Alex Hillsberg of Finances Online recently broke down the supply chain and the challenges that a company like Apple Inc. (NASDAQ:AAPL) faces when it wishes to begin production of, say, a new iPhone.
Apple’s China outsourcing reduces production time from 9 months to 15 days
Mr. Hillsberg, courtesy of an info-graphic shows that the time it takes to hire 8,700 engineers to oversee 200,000 factory workers. In China, this process takes 15 days, in the United States this same hiring process would take nine months. That is a staggering amount of time lost.
“Most rare earth metals come from China,” the report also states, noting that 90 percent are mined in Inner Mongolia and China. This is one of the primary reasons that Apple Inc. (NASDAQ:AAPL) manufacturers the bulk of its product line in the Middle Kingdom.
Apple CEO Cook says “skills have left the U.S.”

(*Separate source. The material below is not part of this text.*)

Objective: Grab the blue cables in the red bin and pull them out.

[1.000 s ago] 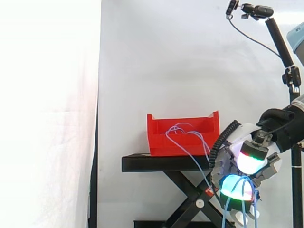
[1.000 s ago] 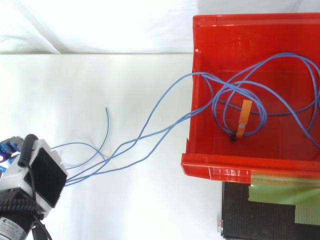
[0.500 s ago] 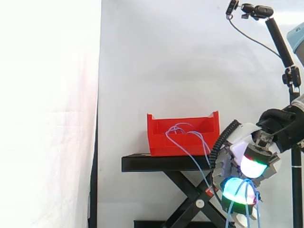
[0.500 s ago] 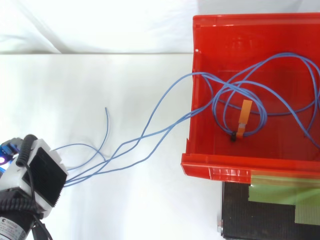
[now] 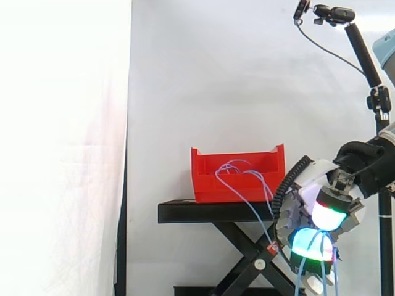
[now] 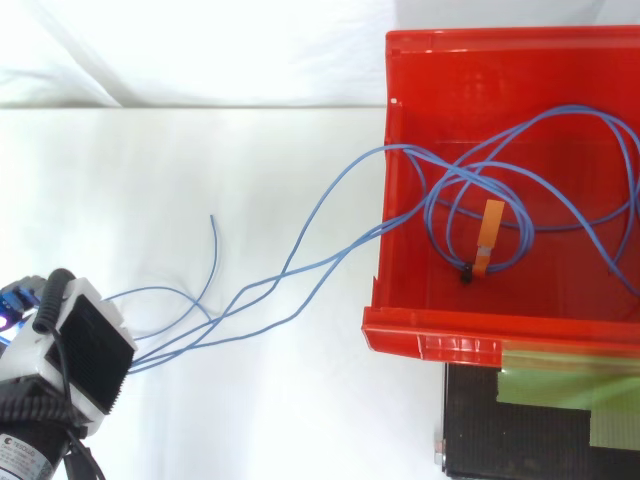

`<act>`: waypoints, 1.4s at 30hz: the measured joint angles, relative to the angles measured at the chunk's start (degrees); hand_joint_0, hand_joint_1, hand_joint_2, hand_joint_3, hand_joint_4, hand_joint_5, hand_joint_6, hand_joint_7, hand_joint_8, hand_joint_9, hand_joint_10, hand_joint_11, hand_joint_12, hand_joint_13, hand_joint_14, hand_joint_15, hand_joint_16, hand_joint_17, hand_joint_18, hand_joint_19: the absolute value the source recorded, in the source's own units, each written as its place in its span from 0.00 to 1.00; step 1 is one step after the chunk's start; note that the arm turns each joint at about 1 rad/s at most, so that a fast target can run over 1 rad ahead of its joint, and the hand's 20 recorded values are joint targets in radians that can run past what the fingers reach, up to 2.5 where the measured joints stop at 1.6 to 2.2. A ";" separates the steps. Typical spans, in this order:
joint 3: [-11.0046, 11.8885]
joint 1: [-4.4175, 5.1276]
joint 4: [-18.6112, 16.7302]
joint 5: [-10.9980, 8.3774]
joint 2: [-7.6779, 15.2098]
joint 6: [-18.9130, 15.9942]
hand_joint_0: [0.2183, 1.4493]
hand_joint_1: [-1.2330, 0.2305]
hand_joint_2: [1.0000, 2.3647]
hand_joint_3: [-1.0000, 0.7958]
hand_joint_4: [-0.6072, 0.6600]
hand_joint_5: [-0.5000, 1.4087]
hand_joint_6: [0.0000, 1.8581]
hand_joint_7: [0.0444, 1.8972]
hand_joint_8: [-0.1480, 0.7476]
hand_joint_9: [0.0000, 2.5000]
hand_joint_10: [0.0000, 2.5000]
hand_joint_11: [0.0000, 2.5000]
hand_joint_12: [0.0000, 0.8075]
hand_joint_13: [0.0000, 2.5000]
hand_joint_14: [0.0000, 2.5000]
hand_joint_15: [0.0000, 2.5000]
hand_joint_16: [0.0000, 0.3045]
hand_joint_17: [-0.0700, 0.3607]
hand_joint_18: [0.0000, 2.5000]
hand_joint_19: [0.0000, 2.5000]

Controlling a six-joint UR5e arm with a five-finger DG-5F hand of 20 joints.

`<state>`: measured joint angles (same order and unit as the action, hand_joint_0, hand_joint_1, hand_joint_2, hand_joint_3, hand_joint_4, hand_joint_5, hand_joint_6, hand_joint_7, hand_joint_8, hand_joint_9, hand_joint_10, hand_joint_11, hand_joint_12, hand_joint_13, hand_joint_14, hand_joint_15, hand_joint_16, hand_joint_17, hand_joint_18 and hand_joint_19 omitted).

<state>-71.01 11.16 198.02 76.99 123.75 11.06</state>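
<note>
Side view first: the red bin [image 5: 237, 182] sits on top of the black stand [image 5: 213, 211], in front of the white curtain. The blue cables [image 5: 233, 165] loop up inside the bin, and strands spill over its wall and slant down to the right, past the edge of the stand. Down there, lower right, is the hand [image 5: 296, 216], below the level of the stand's top and well clear of the bin. Its fingers [image 5: 308, 242] are curled in, one pad glowing cyan and one white with a green band, and they are gripping the blue strands, which drape over the cyan pad and hang down below it. Up in the top right corner a small camera [image 5: 333, 13] sits on a black pole.

Now the top view: the bin [image 6: 430, 345] is on the right, and most of the cable [image 6: 450, 178] lies coiled inside it in wide loops, around an orange tag [image 6: 490, 225]. Several strands cross the bin's left wall and sweep over the white floor to the lower left, where they run in under the hand [image 6: 90, 350]. One loose end curls upward beside them. A strip of green tape [image 6: 570, 385] lies on the stand [image 6: 510, 440] just below the bin.
</note>
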 measured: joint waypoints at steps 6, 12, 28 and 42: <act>0.00 0.00 0.00 0.00 0.00 -0.44 0.32 0.15 0.00 0.00 0.59 0.82 0.22 0.36 0.43 0.44 0.01 0.33 0.43 0.36 0.01 0.23 0.18 0.45 0.34 0.32; 0.05 0.02 0.00 0.00 0.00 -1.69 0.33 0.15 0.00 0.00 0.60 0.82 0.25 0.35 0.42 0.44 0.01 0.34 0.43 0.36 0.01 0.23 0.18 0.45 0.34 0.32; 0.80 0.26 0.13 0.01 0.00 -5.02 0.36 0.13 0.00 0.00 0.60 0.80 0.28 0.34 0.41 0.44 0.01 0.34 0.42 0.36 0.01 0.23 0.17 0.43 0.33 0.32; 1.35 0.42 0.84 0.38 -0.49 -6.09 0.38 0.14 0.00 0.00 0.59 0.79 0.30 0.33 0.40 0.50 0.01 0.46 0.42 0.44 0.01 0.34 0.16 0.42 0.36 0.35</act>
<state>-69.66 11.58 198.86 77.37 123.26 4.97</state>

The Chinese government and media have long been accused of treating Apple Inc. (NASDAQ:AAPL) poorly in its reporting, scapegoating Foxconn and Apple every time a worker kills themselves or a consumer electrocutes themselves with an iPhone. The fact is, as the report points out, Foxconn Technology Co., Ltd. (TPE:2354) is not an Apple Inc. (NASDAQ:AAPL) factory but manufacturers 40 percent of the world’s consumer electronics including products from Amazon, Dell, HP Motorola, Nintendo, Nokia, Samsung and Sony.
Apple Inc. (NASDAQ:AAPL) has, wrongly, been accused of using only China to assemble its products, a misnomer that CEO Steve Cook pointed out in an interview with NBC’s Brian Williams saying, “we’ve been working for years on doing more and more in the U.S. Next year, we’re going to do one of our existing Mac lines in the United States,” a product he later revealed to be the Mac Pro.
Additionally, he noted some inherent difficulties with the labor supply in the U.S. saying, “It’s not so much about the price as it is about the skills, etc. Over time, there are skills associated with manufacturing that have left the U.S.,” Cook said.
“The consumer electronics world was really never here,” Cook stated. “It’s not a matter of bringing it back, it’s a matter of starting it here.”